Parallel Python

This course is aimed at researchers, students, and industry professionals who want to learn intermediate python skills applied to scientific computing and data science.

Trainers

  • Kristian Maras (Kris) (MSc Mathematics / Ba Commerce)
  • Thomas Mauch (Tom) (PhD in astronomy)
  • Nathaniel (Nate) Butterworth (PhD Computational Geophysics)

Course pre-requisites and setup requirements

Introductory Python experience recommended.

Code of Conduct

We expect all attendees of our training to follow our code of conduct, including bullying, harassment and discrimination prevention policies.
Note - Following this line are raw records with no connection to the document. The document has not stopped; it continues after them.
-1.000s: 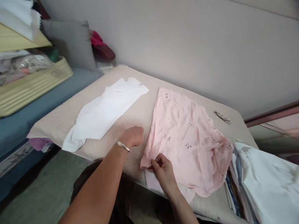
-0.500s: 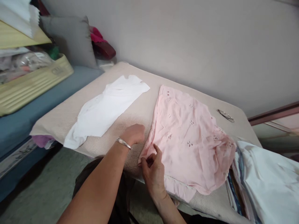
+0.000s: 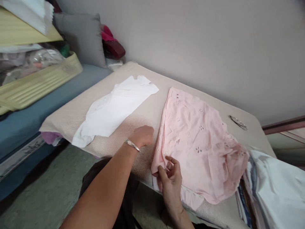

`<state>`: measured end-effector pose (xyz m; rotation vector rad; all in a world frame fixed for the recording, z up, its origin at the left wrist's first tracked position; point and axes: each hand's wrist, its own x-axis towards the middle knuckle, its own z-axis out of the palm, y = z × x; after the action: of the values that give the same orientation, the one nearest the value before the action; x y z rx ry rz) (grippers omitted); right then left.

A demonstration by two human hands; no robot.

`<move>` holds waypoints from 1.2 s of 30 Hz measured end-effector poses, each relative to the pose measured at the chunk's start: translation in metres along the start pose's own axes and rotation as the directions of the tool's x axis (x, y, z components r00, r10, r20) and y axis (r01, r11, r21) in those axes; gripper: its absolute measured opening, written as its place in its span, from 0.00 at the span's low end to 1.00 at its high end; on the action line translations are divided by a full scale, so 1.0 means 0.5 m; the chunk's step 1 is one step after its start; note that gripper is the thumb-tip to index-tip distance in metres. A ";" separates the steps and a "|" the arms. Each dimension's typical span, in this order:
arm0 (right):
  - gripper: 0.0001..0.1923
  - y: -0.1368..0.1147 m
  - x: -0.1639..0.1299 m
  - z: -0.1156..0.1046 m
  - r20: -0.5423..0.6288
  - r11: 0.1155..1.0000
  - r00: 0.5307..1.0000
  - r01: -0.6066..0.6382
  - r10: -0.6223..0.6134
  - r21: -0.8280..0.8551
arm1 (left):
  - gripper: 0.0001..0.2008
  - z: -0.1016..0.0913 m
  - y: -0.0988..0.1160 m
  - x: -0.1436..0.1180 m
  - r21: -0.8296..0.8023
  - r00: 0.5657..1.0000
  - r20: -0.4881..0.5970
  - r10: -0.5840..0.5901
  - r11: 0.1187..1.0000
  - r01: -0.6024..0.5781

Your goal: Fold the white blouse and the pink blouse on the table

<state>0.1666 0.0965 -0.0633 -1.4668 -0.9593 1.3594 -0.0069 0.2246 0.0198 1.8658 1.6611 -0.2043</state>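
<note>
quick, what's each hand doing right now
Left hand: loosely curled, resting on the padded table beside the pink garment, holding nothing.
Right hand: fingers pinching the near corner of the pink garment.

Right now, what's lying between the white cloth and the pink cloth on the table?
In the head view, bare beige table cover separates the white cloth from the pink cloth; nearer the front edge, the left hand rests in that gap.
</note>
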 end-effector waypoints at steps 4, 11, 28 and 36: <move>0.23 0.006 0.006 -0.002 -0.037 1.000 0.999 -0.005 0.004 -0.016 | 0.15 -0.001 -0.002 0.000 0.007 1.000 -0.021 -0.002 1.000 0.002; 0.22 0.006 0.012 -0.013 -0.100 0.999 0.994 -0.038 0.041 0.036 | 0.16 -0.001 -0.003 0.000 0.007 0.999 -0.027 -0.025 1.000 0.026; 0.26 0.008 0.007 -0.042 -0.162 0.993 0.987 -0.019 0.001 -0.114 | 0.16 -0.001 -0.006 -0.001 -0.018 0.998 -0.037 -0.042 0.999 0.041; 0.24 0.003 0.015 -0.005 -0.085 0.999 0.996 -0.002 0.006 0.049 | 0.15 0.044 0.019 0.022 -0.069 0.976 -0.146 0.162 0.983 -0.173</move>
<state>0.1696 0.1028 -0.0667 -1.4788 -0.8638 1.3035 0.0103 0.2218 -0.0001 1.9847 1.5671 0.0653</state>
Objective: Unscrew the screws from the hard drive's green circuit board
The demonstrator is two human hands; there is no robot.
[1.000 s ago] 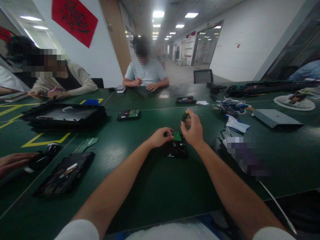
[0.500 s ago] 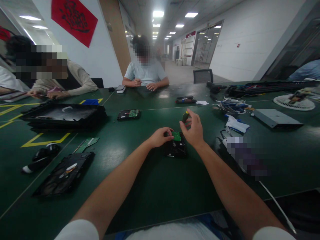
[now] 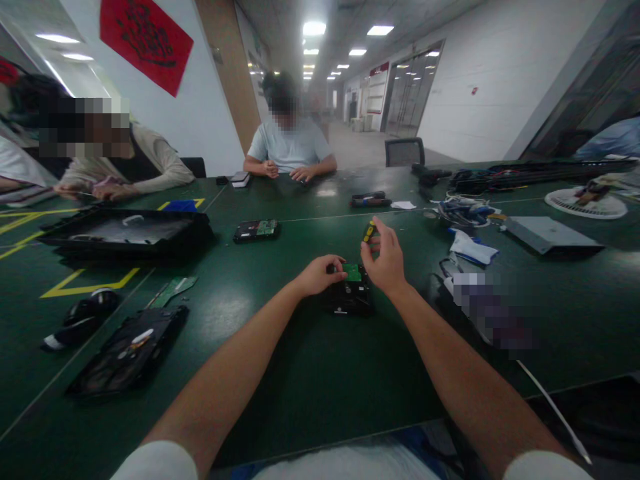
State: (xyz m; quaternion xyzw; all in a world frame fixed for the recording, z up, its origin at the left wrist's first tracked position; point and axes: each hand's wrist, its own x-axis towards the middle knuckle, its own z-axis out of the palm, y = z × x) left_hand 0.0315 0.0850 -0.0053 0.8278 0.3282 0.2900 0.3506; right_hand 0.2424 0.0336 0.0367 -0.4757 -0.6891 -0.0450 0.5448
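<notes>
A black hard drive (image 3: 353,300) with a green circuit board (image 3: 354,272) lies on the table in front of me. My left hand (image 3: 323,275) is closed at its far left side, thumb over the board, fingers curled round the edge. My right hand (image 3: 386,259) grips a screwdriver (image 3: 369,231) by its yellow and black handle, just above the drive's far right side. The handle stands nearly upright, leaning a little. Its shaft and tip are hidden by my fingers, so I cannot tell whether the tip touches a screw.
Another drive (image 3: 257,230) lies farther off. To the left are a black casing (image 3: 130,230) and an opened black part (image 3: 133,350). A white-blue glove (image 3: 474,247), a grey metal box (image 3: 553,235) and cables (image 3: 463,211) lie right. A person (image 3: 291,143) sits opposite.
The screwdriver handle has turned in my right hand and shows more yellow now. My left hand and the hard drive stay in place.
</notes>
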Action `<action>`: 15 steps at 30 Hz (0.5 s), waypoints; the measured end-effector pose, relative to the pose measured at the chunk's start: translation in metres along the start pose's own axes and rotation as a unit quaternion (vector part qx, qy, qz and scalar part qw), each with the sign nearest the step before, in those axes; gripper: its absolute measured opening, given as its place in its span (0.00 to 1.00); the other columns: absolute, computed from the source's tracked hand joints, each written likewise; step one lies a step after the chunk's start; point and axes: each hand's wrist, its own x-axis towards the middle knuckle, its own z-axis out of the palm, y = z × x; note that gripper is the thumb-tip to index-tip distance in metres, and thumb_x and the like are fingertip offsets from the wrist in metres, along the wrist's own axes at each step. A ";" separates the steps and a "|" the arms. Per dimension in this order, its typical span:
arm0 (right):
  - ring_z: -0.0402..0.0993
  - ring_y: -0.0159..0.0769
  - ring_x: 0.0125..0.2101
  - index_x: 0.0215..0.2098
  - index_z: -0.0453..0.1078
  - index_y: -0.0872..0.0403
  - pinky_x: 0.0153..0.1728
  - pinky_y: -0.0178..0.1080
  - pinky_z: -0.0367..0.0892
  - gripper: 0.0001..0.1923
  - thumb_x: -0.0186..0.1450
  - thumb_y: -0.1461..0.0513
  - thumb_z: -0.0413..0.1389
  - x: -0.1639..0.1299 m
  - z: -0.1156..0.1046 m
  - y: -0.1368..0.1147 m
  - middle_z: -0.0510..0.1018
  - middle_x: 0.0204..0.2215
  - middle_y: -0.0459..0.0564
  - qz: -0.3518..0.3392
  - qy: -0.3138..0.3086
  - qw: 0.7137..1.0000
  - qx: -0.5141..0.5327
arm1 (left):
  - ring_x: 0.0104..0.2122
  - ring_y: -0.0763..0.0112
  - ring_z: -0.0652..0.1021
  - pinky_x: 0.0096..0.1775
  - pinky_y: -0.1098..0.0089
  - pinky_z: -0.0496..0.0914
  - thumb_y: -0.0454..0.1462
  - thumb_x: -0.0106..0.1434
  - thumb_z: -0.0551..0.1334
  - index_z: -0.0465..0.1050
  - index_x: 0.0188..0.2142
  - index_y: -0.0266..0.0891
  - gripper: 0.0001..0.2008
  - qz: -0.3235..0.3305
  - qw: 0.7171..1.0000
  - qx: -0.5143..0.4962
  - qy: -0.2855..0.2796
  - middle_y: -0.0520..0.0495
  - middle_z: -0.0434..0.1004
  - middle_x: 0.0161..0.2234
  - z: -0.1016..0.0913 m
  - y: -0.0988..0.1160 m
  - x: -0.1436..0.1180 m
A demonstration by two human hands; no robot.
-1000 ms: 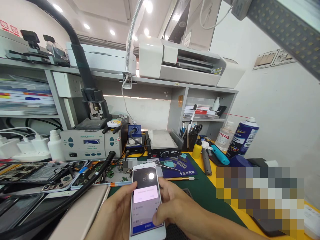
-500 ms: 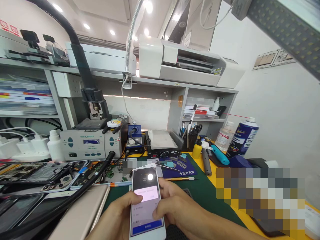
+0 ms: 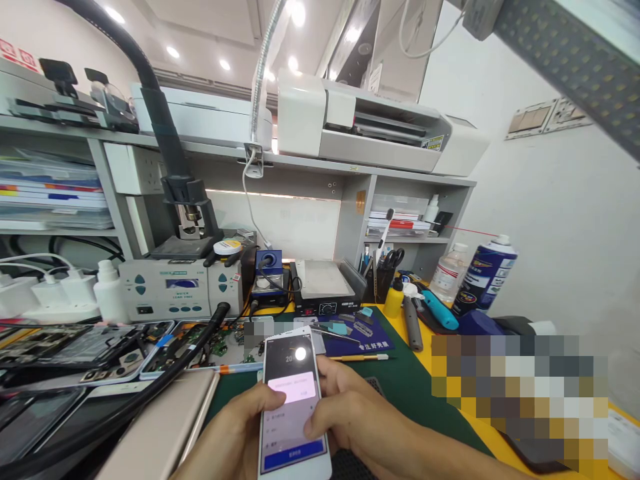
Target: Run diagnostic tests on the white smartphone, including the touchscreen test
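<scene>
Over a cluttered green repair mat (image 3: 410, 387), the left hand (image 3: 235, 433) cradles a white phone (image 3: 293, 400) upright so the right hand (image 3: 350, 420) can steady its edge, thumb on the lit screen.

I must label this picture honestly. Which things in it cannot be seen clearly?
- Head view: text on the white phone is too small to read.
- Pixelated block hides whatever lies on the yellow bench at right.
- Small pixelated patch behind the phone.
- Left hand and right hand are cut by the bottom edge; fingers behind the phone are hidden.
</scene>
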 end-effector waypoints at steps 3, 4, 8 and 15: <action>0.75 0.34 0.27 0.51 0.66 0.54 0.27 0.34 0.65 0.32 0.46 0.69 0.58 0.000 0.000 0.000 0.80 0.32 0.45 0.001 0.002 1.000 0.001 | 0.27 0.57 0.81 0.32 0.60 0.74 0.42 0.68 0.58 0.73 0.54 0.34 0.19 -0.010 1.000 -0.001 -0.007 0.42 0.81 0.31 0.001 0.004 -0.002; 0.75 0.34 0.26 0.51 0.67 0.54 0.27 0.34 0.64 0.32 0.46 0.69 0.58 0.000 0.000 0.000 0.79 0.32 0.45 0.001 0.003 1.000 0.001 | 0.27 0.57 0.81 0.32 0.59 0.74 0.41 0.69 0.58 0.73 0.54 0.34 0.19 -0.015 1.000 -0.003 -0.012 0.42 0.81 0.31 0.001 0.006 -0.003; 0.74 0.33 0.25 0.50 0.67 0.54 0.26 0.33 0.64 0.32 0.45 0.69 0.59 0.000 0.001 0.000 0.79 0.30 0.44 0.000 0.005 1.000 0.001 | 0.33 0.60 0.81 0.35 0.58 0.76 0.41 0.69 0.60 0.72 0.54 0.36 0.17 -0.006 1.000 -0.022 -0.018 0.42 0.81 0.40 0.001 0.010 -0.007; 0.74 0.33 0.25 0.50 0.67 0.54 0.25 0.33 0.64 0.32 0.45 0.69 0.58 0.001 0.001 0.000 0.80 0.31 0.44 0.000 0.005 1.000 0.004 | 0.48 0.58 0.78 0.48 0.55 0.76 0.44 0.67 0.63 0.72 0.53 0.38 0.18 0.049 0.997 -0.052 -0.006 0.44 0.75 0.53 -0.006 0.009 -0.007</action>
In order to foster a positive and professional learning environment we encourage the following kinds of behaviours at all our events and on our platforms:

  • Use welcoming and inclusive language
  • Be respectful of different viewpoints and experiences
  • Gracefully accept constructive criticism
  • Focus on what is best for the community
  • Show courtesy and respect towards other community members

Our full CoC, with incident reporting guidelines, is available here.

General session timings

  • A. Intoduction and Revise Python Data Manipulation and Pandas Data Structure
  • B. Why Polars is a better option for dataframes
  • C. Why Dask provides an ecosystem of tools that can run on clusters of machines.

Setup Instructions

For local installation:

git clone https://github.com/Sydney-Informatics-Hub/ParallelPython.git

cd ParallelPython

conda env create -f environment.yml

conda activate parallel

Google Colab:

Alternatively, you can use Google co-lab, which requires you to sign into your google account. Go to Google Colab, and click “new notebook”. Colab is very similar to jupyter notebook except the compute is run on google cloud infrastructure.

Most packages are by defualt installed. If a package is needed you can run the pip install with the “!” prefix. ie. ! pip install ucimlrepo. This access the underlying terminal.